# Function proof

• Feb 14th 2010, 08:40 PM
jzellt
Function proof
Let g be defined on a set containing the range of a function f. If f is continuous at z0 and g is continuous at f(z0), then g(f(z)) is continuous at z0.
• Feb 14th 2010, 08:59 PM
Jhevon
Quote:

Originally Posted by jzellt
Let g be defined on a set containing the range of a function f. If f is continuous at z0 and g is continuous at f(z0), then g(f(z)) is continuous at z0.

what have you tried? what definition of continuity are you working with?
• Feb 15th 2010, 12:15 PM
jzellt
The definition of continuity we're unsing involves limits and is NOT the epsilon delta method.

I havn' really gotten anywhere because I havn't a clue how to do this..
• Feb 15th 2010, 02:05 PM
JoachimAgrell
Does it involve sequences? I mean (given f:X->R, a in the set of limit points of X), did you define limits like :

$\displaystyle \lim_{x\to a}{f(x)}=L$

if, and only if, for all sequence $\displaystyle (x_n)_{n\in\mathbb{N}}$ such that $\displaystyle x_n\in X\backslash{\{a\}}\forall n\in\mathbb{N}$ and $\displaystyle \lim_{n\to \infty}x_n=a$ we have $\displaystyle \lim_{n\to\infty}f(x_n)=L$?
• Feb 15th 2010, 06:42 PM
mabruka
Maybe his definition of continuity is

"f is continuous in a iff $\displaystyle \lim_{x\to a}{f(x)}=f(a)$ "
• Feb 15th 2010, 06:53 PM
Drexel28
Quote:

Originally Posted by jzellt
Let g be defined on a set containing the range of a function f.

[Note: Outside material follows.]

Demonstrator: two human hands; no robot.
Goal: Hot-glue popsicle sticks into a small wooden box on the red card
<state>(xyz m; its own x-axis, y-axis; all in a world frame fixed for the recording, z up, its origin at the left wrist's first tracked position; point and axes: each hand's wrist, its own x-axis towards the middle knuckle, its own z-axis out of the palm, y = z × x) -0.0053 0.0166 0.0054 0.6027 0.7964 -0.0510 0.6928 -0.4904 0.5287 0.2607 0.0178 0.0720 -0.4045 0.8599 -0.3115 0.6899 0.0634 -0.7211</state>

If f is continuous at z0 and g is continuous at f(z0), then g(f(z)) is continuous at z0.

This is a classic and easy to find on the internet theorem...but let met give you an outline of the proof.

Let $\displaystyle f:A\mapsto B$ and let $\displaystyle g:B\mapsto C$ where $\displaystyle f,g$ are both continuous. (we actually only have to have $\displaystyle g':D\mapsto C$ where $\displaystyle g'|B=g$ but that is neither here nor there). Then $\displaystyle gf:A\mapsto C$ is also continuous.

Proof: Let $\displaystyle B_{\varepsilon}(g(f(c)))$ be arbitrary. Since $\displaystyle f(c)\in B$ and $\displaystyle g$ is continuous there exists some $\displaystyle B_{\delta}(f(c))$ such that $\displaystyle g\left(B_{\delta}(f(c)\right)\subseteq B_{\varepsilon}(g(f(c)))$. And since $\displaystyle f$ is continuous there exists some $\displaystyle B_{\sigma}(c)$ such that $\displaystyle f\left(B_{\sigma}(c)\right)\subseteq B_{\delta}(f(c))$ and so $\displaystyle g\left(f\left(B_{\sigma}(c)\right)\right)\subseteq g\left(B_{\delta}(f(c))\right)\subseteq B_{\varepsilon}(g(f(c)))$

Or much nicer, if you are using the more topological definition (which is equivalent to the regular in metric spaces) that $\displaystyle k:X\mapsto Y$ is continuous iff $\displaystyle k^{-1}(O)$ is open in $\displaystyle X$ whenever $\displaystyle O$ is open in $\displaystyle Y$ merely note that $\displaystyle (gf)^{-1}(O)=f^{-1}(g^{-1}(O))$ and $\displaystyle g^{-1}(O)$ is ope in $\displaystyle B$ and so $\displaystyle f^{-1}(g^{-1}(O))$ is open in $\displaystyle A$. Done.